When I was a kid, the only capitol I had been to was in Austin on school field trips. The one that housed our nation’s lawmakers was an icon I’d only seen in photos. I remember a story in the Austin American-Statesman proudly declaring that the Texas State Capitol was taller than the one in Washington, D.C. It was a whole spread comparing both buildings—almost suggesting to readers, tongue-in-cheek, that our Capitol could stand next to America’s if it seceded from the Union.
On January 6, 2021, I found myself not only inside the U.S. Capitol for the first time, but running away from angry insurrectionists that had just broken through windows and doors to try to stop the certification of the 2020 presidential election.
For much of the previous year, I had been covering the groundswell of anger, violence, and conspiracy theories coming from former President Donald Trump’s base for The New York Times and TIME magazine. What once seemed like fringe groups—Proud Boys, Q-Anon, and right-wing militias—became more mainstream the closer it got to Election Day. Days after, I photographed federal, state, and local Republican politicians lining up for photo-ops with dangerous conspiracy theorists from Dallas and armed militia members from Houston.
When January came around, I waited patiently for my editors at TIME to check their emails after the New Year’s festivities to suggest covering the “Stop The Steal” rally in Washington, D.C. I described it as a chance to see what would become of Trump’s most ardent supporters at the end of his administration. I ended up photographing one of the darkest days in American history.
According to trackers from the Department of Justice, Texas was behind only Florida in contributing rioters to the insurrection at the Capitol. Texans came from all corners of the state to decry what they saw as a rigged election. Around the city, I saw many waving “Texans for Trump” flags alongside Gadsden flags (the ones that say, “Don’t Tread on Me”). Every other car parked in front of the hotels seemed to display our state’s signature black-and-white license plate.
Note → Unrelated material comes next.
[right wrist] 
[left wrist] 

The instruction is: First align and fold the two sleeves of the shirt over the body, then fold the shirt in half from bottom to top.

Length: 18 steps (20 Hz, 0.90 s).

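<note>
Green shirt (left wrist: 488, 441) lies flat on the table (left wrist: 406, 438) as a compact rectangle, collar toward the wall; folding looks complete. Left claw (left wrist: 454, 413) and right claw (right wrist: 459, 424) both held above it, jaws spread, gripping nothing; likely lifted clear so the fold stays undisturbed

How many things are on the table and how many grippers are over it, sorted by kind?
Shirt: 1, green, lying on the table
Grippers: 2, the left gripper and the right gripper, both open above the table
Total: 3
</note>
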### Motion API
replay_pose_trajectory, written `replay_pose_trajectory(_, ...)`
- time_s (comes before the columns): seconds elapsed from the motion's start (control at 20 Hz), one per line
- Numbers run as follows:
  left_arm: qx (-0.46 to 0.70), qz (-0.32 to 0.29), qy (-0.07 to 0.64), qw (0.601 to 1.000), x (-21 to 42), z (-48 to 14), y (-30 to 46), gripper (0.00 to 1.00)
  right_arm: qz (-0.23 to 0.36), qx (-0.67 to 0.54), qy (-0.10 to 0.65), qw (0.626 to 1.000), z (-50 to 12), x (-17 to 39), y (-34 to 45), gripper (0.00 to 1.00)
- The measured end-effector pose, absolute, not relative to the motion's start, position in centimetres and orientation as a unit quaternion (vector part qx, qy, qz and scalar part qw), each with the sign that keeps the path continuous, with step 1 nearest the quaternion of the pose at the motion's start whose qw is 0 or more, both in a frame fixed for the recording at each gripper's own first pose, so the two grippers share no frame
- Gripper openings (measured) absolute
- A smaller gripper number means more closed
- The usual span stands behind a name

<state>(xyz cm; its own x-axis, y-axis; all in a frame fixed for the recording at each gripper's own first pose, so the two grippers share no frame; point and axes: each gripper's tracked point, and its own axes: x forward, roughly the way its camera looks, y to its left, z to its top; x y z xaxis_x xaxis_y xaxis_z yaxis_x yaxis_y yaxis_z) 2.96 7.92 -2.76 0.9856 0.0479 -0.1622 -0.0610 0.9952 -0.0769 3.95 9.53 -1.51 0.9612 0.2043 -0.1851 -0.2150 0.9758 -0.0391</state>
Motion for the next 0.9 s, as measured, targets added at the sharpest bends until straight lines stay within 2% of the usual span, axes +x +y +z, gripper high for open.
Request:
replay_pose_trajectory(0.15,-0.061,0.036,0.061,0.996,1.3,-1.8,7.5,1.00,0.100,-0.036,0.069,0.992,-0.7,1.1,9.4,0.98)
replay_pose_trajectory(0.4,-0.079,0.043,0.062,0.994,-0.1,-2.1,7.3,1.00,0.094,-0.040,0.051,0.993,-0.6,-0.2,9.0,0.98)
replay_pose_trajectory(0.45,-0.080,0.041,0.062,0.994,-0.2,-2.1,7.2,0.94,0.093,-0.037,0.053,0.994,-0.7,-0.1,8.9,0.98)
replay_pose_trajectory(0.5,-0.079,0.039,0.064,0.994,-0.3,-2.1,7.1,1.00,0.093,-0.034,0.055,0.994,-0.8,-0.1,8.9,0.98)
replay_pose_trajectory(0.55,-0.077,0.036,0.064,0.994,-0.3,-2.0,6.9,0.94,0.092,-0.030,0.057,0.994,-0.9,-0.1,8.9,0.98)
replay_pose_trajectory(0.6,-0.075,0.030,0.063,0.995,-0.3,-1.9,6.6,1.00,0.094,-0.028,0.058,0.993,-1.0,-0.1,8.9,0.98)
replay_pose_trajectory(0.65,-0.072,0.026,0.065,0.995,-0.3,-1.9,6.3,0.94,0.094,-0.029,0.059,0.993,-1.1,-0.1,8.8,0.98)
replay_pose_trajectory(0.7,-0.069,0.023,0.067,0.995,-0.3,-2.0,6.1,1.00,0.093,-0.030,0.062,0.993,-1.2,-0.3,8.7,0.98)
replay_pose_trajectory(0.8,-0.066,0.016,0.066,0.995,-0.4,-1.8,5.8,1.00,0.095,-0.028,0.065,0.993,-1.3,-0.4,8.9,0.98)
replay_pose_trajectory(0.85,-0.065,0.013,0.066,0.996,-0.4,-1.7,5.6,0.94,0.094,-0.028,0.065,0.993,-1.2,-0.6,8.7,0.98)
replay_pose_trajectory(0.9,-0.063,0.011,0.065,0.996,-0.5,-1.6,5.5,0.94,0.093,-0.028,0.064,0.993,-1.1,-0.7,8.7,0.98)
As the rally began on the lawn of the Ellipse south of the White House, I was struck by how large the crowds were—a sea of red hats, each representing a person who bought into this lie that the election was stolen from their president. Before Trump’s speech was even halfway done, I began to notice streams of people making their way toward the Capitol. I made my way down Constitution Avenue and found myself among crowds of protesters getting angrier by the second. I furiously sent out text messages to my colleagues: “Get to the Capitol NOW.”
I’m not sure how many times I was shot with rubber bullets or disoriented by flashbangs. Coughing through teargas, I felt the crowd’s center of gravity move beyond the line of police officers toward the windows and doors of the building. I followed a group of men—one wielding a Capitol Police riot shield with a radio earpiece—to the nearest set of windows being smashed open. U.S. District Court Judge Timothy Kelly would later describe this moment as “the tip of the spear that pierced the United States Capitol.” As I photographed the angry rioters climbing through the broken glass, I took a deep breath. I followed them through the halls, eventually coming upon one of the most defining scenes of the riot: the group of men I’d pursued facing off with Officer Eugene Goodman in the halls before heroically leading them away from the Senate chamber.At one point, a group of five or six men accused me of not being one of them because I was wearing a “real mask” designed to block COVID-19 particulates. They pinned me against a wall and ripped off the mask inside one of the meeting rooms in the Capitol. I tested positive for COVID-19 a few days after and watched the inauguration from isolation.
I have had a difficult time coming to terms with what had happened. In my years as a photojournalist, I had become familiar with the trauma of political violence, having seen the horrors of war and poverty in places like Iraq and Afghanistan. But this was different. I had the privilege of leaving foreign war zones whenever I deemed it too dangerous or stressful. I had the privilege of being an American and partaking in a largely stable democratic government. I had the privilege of not being surrounded by people who wished me harm just because of who I am.
When I returned to Texas, I noticed homes proudly displaying Trump flags outside their doorways along the two roads that lead to my neighborhood. I couldn’t shake the thought of the person with a MAGA hat waiting behind the checkout line at the H.E.B. wished me harm. I couldn’t get over the feeling that at any time, any one of those men who pinned me against the wall and ripped my mask off would turn out to be a neighbor I waved at every morning as I stepped out to get coffee. It took me the rest of 2021 to work through a lot of those feelings. It was my first time in therapy.
The morning after the world watched the fragile foundations of American democracy shake on live TV, a fellow photographer friend and I went to get coffee at a shop connected to a hotel near the Capitol. Outside was a line of trucks and minivans getting packed by people sporting MAGA hats and shirts. Before I entered the building, I heard someone say, “We gotta get going. It’s a long drive back to Texas!”